Here’s an observation: the gap between “FREE” and “$0.99” on the App Store somehow feels exponentially larger than the same $1 gap between the $11.99 and $12.99 that I’d pay for an album off iTunes.
Here’s another example: I’m a big user of the pro-HDR app on my phone. It’s one of the first apps that I ever purchased – and it has made every holiday and food-outing since a better, brighter and more braggable experience. But whenever I show someone a pro-HDR photo, and I tell them what app I used, the first question I get asked is “Was it free?”
“No,” I say, “but it was the best $0.99 that I’ve ever spent on this phone. Download. Download it now. It will change the way that you have holidays.”
At which point: vacillation.
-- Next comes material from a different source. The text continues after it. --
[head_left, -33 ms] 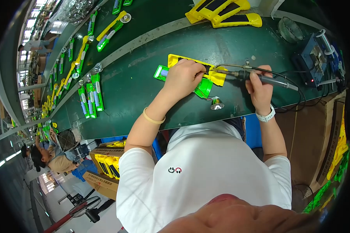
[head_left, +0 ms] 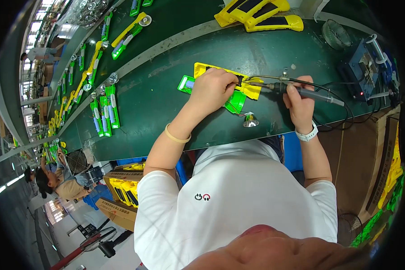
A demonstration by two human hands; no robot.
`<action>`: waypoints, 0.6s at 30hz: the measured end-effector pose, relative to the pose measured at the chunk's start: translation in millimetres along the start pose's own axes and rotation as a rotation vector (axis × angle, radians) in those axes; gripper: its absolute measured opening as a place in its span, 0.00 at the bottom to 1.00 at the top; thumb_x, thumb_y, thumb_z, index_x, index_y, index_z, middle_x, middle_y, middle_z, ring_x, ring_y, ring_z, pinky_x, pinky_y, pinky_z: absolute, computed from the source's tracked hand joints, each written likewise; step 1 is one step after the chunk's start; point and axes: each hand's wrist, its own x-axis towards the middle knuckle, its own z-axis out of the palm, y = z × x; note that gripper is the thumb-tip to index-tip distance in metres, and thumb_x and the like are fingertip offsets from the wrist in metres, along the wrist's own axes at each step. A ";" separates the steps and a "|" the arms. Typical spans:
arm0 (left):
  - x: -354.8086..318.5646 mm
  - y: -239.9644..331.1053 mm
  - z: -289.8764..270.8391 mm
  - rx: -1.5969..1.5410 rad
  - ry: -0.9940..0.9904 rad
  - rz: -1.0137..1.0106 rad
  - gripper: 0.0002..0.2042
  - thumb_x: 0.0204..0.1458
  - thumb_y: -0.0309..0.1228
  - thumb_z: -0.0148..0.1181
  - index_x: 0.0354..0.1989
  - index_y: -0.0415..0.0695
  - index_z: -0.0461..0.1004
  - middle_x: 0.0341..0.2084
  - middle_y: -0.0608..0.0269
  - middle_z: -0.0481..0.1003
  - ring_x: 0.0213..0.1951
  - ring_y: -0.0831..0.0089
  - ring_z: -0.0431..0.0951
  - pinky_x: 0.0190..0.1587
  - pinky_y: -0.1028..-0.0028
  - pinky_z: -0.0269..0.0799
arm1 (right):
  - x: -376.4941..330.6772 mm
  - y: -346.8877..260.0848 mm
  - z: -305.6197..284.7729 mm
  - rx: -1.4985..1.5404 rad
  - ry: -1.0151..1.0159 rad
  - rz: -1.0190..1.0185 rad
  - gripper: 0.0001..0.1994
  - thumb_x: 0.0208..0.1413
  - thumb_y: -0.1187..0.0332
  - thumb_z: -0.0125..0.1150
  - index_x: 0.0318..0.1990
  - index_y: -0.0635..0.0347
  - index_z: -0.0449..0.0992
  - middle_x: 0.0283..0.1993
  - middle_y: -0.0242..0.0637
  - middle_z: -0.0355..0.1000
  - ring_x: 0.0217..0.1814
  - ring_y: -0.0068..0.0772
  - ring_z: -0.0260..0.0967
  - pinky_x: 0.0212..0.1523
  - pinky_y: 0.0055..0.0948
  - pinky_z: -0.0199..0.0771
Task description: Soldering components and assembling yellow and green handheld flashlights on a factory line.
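1. A dark-green, flat surface (head_left: 157,114) carries an open, yellow plastic casing (head_left: 255,90) midway between its near and far edges.
2. A bright-green plastic casing (head_left: 235,105) lies partly beneath the yellow one; a shiny, cup-shaped silver reflector (head_left: 250,120) sits beside it, closer to the near edge.
3. The left hand (head_left: 211,89) is over the yellow casing, its fingers pressed together at the tips; I cannot tell whether they pinch anything.
4. The right hand (head_left: 300,102) has its fingers closed around a dark-grey, rod-shaped soldering iron (head_left: 317,94), tip pointing at the yellow casing.
5. A blue, box-shaped metal unit (head_left: 356,67) stands towards the surface's right edge.
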 end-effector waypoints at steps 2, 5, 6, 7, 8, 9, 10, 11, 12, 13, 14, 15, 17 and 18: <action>2.0 1.0 0.2 0.022 -0.005 -0.006 0.05 0.42 0.26 0.59 0.29 0.43 0.76 0.24 0.57 0.74 0.31 0.59 0.74 0.35 0.65 0.69 | -1.4 0.6 1.9 -0.010 -0.010 0.021 0.11 0.52 0.76 0.56 0.37 0.58 0.59 0.27 0.28 0.62 0.21 0.14 0.55 0.19 0.15 0.55; 2.9 1.2 0.8 0.044 -0.009 0.001 0.05 0.42 0.26 0.58 0.28 0.42 0.75 0.23 0.56 0.73 0.30 0.57 0.73 0.34 0.64 0.69 | -1.7 9.3 -0.9 -0.151 -0.093 -0.009 0.12 0.50 0.75 0.59 0.36 0.60 0.60 0.28 0.28 0.62 0.28 0.12 0.55 0.27 0.16 0.57; 3.0 1.1 0.9 0.042 -0.010 0.012 0.05 0.41 0.26 0.58 0.28 0.41 0.75 0.23 0.56 0.73 0.30 0.57 0.73 0.34 0.63 0.69 | -1.4 9.0 0.3 -0.150 -0.092 -0.009 0.12 0.50 0.75 0.59 0.36 0.60 0.60 0.28 0.28 0.62 0.28 0.12 0.55 0.27 0.16 0.57; 2.9 1.0 0.9 0.042 -0.011 0.012 0.05 0.41 0.26 0.58 0.28 0.41 0.75 0.23 0.56 0.73 0.30 0.57 0.73 0.34 0.63 0.69 | -1.2 8.2 2.4 -0.227 -0.114 -0.028 0.12 0.50 0.74 0.59 0.36 0.60 0.60 0.28 0.28 0.62 0.28 0.12 0.55 0.27 0.16 0.57; 3.0 0.8 1.0 0.042 -0.012 0.017 0.05 0.41 0.26 0.58 0.28 0.41 0.75 0.23 0.55 0.73 0.30 0.56 0.73 0.34 0.63 0.69 | -1.3 7.4 4.1 -0.305 -0.135 -0.047 0.12 0.49 0.74 0.60 0.36 0.60 0.61 0.28 0.28 0.62 0.27 0.13 0.55 0.26 0.16 0.58; 3.2 0.7 1.1 0.043 -0.013 0.023 0.05 0.41 0.26 0.58 0.28 0.41 0.75 0.23 0.55 0.73 0.29 0.56 0.73 0.34 0.63 0.69 | -1.9 6.7 4.8 -0.285 -0.130 -0.002 0.13 0.49 0.74 0.61 0.35 0.61 0.61 0.28 0.28 0.63 0.27 0.14 0.56 0.26 0.17 0.59; 3.3 0.7 0.9 0.043 -0.014 0.023 0.05 0.41 0.26 0.58 0.28 0.41 0.75 0.23 0.55 0.73 0.29 0.56 0.73 0.34 0.63 0.69 | -3.0 6.5 6.5 -0.285 -0.129 -0.002 0.13 0.49 0.74 0.61 0.35 0.61 0.61 0.28 0.28 0.63 0.27 0.14 0.56 0.26 0.17 0.59; 3.4 0.8 0.7 0.047 -0.023 0.020 0.05 0.41 0.26 0.57 0.28 0.41 0.75 0.22 0.54 0.73 0.29 0.56 0.73 0.34 0.63 0.69 | -4.3 6.3 8.3 -0.287 -0.122 -0.032 0.12 0.50 0.73 0.60 0.36 0.60 0.61 0.28 0.28 0.63 0.26 0.13 0.57 0.26 0.16 0.59; 3.5 1.0 0.5 0.052 -0.032 0.016 0.05 0.41 0.26 0.57 0.28 0.41 0.75 0.22 0.54 0.73 0.29 0.56 0.73 0.34 0.63 0.69 | -5.5 6.1 9.3 -0.289 -0.116 -0.062 0.12 0.51 0.73 0.59 0.37 0.59 0.61 0.28 0.28 0.63 0.25 0.13 0.57 0.25 0.15 0.58; 4.2 1.6 0.2 0.052 -0.031 0.018 0.05 0.41 0.26 0.57 0.28 0.41 0.75 0.22 0.54 0.73 0.29 0.56 0.73 0.34 0.63 0.69 | -6.4 7.4 8.0 -0.289 -0.116 -0.063 0.12 0.51 0.73 0.59 0.37 0.59 0.61 0.28 0.28 0.63 0.25 0.13 0.57 0.25 0.15 0.58; 4.8 2.3 -0.1 0.053 -0.040 0.012 0.05 0.41 0.26 0.57 0.27 0.40 0.75 0.22 0.54 0.73 0.29 0.56 0.73 0.34 0.63 0.69 | -7.6 10.1 5.7 -0.351 -0.124 -0.122 0.12 0.51 0.73 0.59 0.37 0.60 0.60 0.28 0.28 0.63 0.24 0.13 0.58 0.25 0.15 0.59; 5.2 2.7 -0.4 0.055 -0.048 0.006 0.05 0.41 0.26 0.57 0.27 0.40 0.75 0.22 0.54 0.73 0.29 0.56 0.73 0.34 0.63 0.69 | -8.4 11.3 4.6 -0.412 -0.133 -0.180 0.12 0.51 0.73 0.59 0.37 0.60 0.60 0.28 0.29 0.63 0.24 0.13 0.58 0.24 0.15 0.59; 5.8 1.4 -0.2 0.051 -0.043 0.012 0.05 0.42 0.26 0.56 0.27 0.40 0.74 0.22 0.54 0.73 0.29 0.56 0.73 0.34 0.63 0.69 | -8.5 11.6 5.8 -0.387 -0.136 -0.158 0.12 0.51 0.73 0.59 0.37 0.60 0.60 0.28 0.29 0.63 0.24 0.14 0.58 0.24 0.15 0.59; 5.9 0.7 -0.1 0.048 -0.039 0.017 0.05 0.42 0.26 0.56 0.27 0.40 0.74 0.22 0.54 0.73 0.29 0.56 0.73 0.34 0.63 0.69 | -8.8 11.3 6.9 -0.360 -0.139 -0.135 0.12 0.51 0.73 0.59 0.37 0.60 0.60 0.28 0.29 0.64 0.23 0.14 0.58 0.23 0.15 0.59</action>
And then conversations about whether it’ll be used enough, and whether it’s worth it, and aren’t there any free apps that work in a similar way, and “I don’t really take that many photos anyway” [Well obviously – because your photos don’t look nice. If you used a better camera app, then you’d take nice photos, and then you’d take more of them.]
Eventually, the decision is taken to delay making a decision, and we order another G&T instead. Which usually costs about six times the price of the pro-HDR app. #ButItsFineBecauseWe’reOnHoliday.
What Should Happen, and What Actually Happens
Economist Dan Ariely, famous for his faith in our irrationality, often talks about the following experiment:
- He set up a stand in a busy cafeteria to sell chocolates
- He was selling Lindt chocolate truffles for 15 cents, and Hershey kisses for 1 cent each.
- People could choose only one type of chocolate.
Because the Lindt chocolate truffle was particularly excellent and highly discounted (it normally retails for 50 cents), 73% of the people that came to the table opted to pay the premium and buy the Lindt chocolate.
A short while later, he dropped the price of both products by 1 cent – the Lindt chocolate truffle now cost 14 cents, and the Hershey kiss was free. And despite the fact that the discount on the Lindt chocolate truffles was the same, demand reversed and 69% of people opted for the Hershey kiss.
Which seems oddly irrational – if our preference is for Lindt chocolate truffles at the discounted price, then 1 cent should make no difference. And yet there was a major shift in demand between 1 cent and “free”.
Of course – there is a possible flaw in Mr Ariely’s experiment. It’s entirely possible that the demand shift was a result of a changing market. When cost was involved, you only got real chocolate lovers at the table. When one of the chocolates was suddenly free, the market expanded to include everyone that wouldn’t normally pay for chocolate but would quite willingly take it for nothing.
Yet even that flaw would reinforce the irrational mania around the concept of “free”. If you wouldn’t pay 1 cent for a chocolate – why flock to have one if it’s free? Clearly, they’re not important to you. So why the sudden personality shift?
How That Translates Into Real Life
A list of services that cost nothing:
But what would happen if one of these suddenly started charging a subscription after I’ve been used to having it for free?
I tell you what would happen – we’d be inundated with chain whatsapp messages from people getting real panicky and “It can’t hurt anyone – so just in case” justifications.
So How Do Companies Transition From Free To Not Free?
They offer supplementary services for a fee. You get in-app purchases for more options; or you can buy boosters in Candy Crush; or Skype allows you to call landlines and mobiles if you buy Skype credit.
I think that’s why we tend to look for “the catch”.
But either way, free stuff makes us crazy.